EXERCISE: Looking through the material below, say how many lines contain the string "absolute" and add nothing more.
+-------+
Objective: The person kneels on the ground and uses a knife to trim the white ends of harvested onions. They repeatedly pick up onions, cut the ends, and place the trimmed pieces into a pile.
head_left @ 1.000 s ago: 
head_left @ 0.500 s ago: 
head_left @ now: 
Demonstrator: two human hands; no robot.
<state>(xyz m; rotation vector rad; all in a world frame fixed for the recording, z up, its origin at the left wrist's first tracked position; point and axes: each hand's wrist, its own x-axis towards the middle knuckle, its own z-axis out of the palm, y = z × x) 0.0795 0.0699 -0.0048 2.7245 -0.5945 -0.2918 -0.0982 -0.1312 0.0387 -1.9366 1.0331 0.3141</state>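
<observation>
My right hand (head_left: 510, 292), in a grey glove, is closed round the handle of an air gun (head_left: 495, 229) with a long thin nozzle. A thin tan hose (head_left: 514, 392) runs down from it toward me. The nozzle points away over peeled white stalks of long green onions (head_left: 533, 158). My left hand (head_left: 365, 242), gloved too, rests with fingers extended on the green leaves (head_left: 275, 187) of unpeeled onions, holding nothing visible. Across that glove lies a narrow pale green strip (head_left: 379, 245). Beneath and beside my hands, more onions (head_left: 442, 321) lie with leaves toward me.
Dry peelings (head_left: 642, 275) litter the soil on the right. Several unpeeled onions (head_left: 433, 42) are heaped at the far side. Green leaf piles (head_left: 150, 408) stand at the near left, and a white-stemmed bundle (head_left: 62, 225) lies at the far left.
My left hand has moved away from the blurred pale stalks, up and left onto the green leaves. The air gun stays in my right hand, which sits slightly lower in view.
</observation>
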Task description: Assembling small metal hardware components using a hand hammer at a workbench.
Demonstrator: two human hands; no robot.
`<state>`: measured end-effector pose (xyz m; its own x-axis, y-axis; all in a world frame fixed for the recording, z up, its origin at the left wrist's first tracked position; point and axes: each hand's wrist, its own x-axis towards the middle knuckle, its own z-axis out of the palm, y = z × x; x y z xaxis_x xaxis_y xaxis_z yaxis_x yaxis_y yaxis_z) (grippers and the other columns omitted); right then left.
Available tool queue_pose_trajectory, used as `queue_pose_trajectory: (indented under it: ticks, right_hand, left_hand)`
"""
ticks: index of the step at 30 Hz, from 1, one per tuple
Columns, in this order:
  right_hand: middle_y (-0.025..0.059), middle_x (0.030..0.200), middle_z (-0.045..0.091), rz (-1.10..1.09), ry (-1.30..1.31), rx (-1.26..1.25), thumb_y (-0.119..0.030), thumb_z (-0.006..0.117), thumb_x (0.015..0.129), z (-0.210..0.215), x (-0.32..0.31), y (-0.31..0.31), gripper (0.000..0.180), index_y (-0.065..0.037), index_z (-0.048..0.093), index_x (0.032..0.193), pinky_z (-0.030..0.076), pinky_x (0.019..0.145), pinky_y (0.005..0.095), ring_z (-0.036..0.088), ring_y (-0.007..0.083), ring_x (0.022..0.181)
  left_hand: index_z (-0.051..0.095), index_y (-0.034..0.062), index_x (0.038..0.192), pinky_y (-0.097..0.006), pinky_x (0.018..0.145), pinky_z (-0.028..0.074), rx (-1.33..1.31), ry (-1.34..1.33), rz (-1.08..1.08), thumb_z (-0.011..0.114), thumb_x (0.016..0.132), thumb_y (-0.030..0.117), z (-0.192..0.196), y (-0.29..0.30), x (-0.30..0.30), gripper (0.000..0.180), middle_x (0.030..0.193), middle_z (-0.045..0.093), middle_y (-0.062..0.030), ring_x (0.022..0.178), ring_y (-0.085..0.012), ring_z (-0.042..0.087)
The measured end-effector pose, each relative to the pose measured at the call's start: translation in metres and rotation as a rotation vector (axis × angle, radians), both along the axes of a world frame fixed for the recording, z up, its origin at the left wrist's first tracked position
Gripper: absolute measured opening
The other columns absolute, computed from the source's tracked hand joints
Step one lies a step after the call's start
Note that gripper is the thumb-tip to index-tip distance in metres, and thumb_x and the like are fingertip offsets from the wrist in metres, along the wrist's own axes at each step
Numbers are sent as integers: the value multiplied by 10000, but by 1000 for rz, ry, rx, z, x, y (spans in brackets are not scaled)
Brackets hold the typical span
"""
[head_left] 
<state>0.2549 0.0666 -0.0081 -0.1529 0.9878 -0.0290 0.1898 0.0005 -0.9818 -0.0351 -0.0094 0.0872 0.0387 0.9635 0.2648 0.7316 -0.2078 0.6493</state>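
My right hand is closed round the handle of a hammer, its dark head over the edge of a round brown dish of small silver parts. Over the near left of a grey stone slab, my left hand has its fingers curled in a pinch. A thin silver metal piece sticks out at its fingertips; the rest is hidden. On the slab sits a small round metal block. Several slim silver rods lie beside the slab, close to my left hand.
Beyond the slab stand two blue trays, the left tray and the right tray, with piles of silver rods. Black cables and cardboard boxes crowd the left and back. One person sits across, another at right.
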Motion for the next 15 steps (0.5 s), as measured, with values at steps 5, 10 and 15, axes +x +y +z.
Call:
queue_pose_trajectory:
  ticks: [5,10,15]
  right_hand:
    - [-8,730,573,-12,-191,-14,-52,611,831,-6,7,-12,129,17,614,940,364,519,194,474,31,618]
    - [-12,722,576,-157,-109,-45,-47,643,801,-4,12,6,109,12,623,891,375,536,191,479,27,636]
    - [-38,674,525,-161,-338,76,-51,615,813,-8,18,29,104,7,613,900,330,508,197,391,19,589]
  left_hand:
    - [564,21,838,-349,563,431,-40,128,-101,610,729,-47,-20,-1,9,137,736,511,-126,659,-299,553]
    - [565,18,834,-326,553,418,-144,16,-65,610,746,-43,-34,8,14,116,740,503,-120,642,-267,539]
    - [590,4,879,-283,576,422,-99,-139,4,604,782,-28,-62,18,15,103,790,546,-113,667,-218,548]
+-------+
TASK RESULT: 2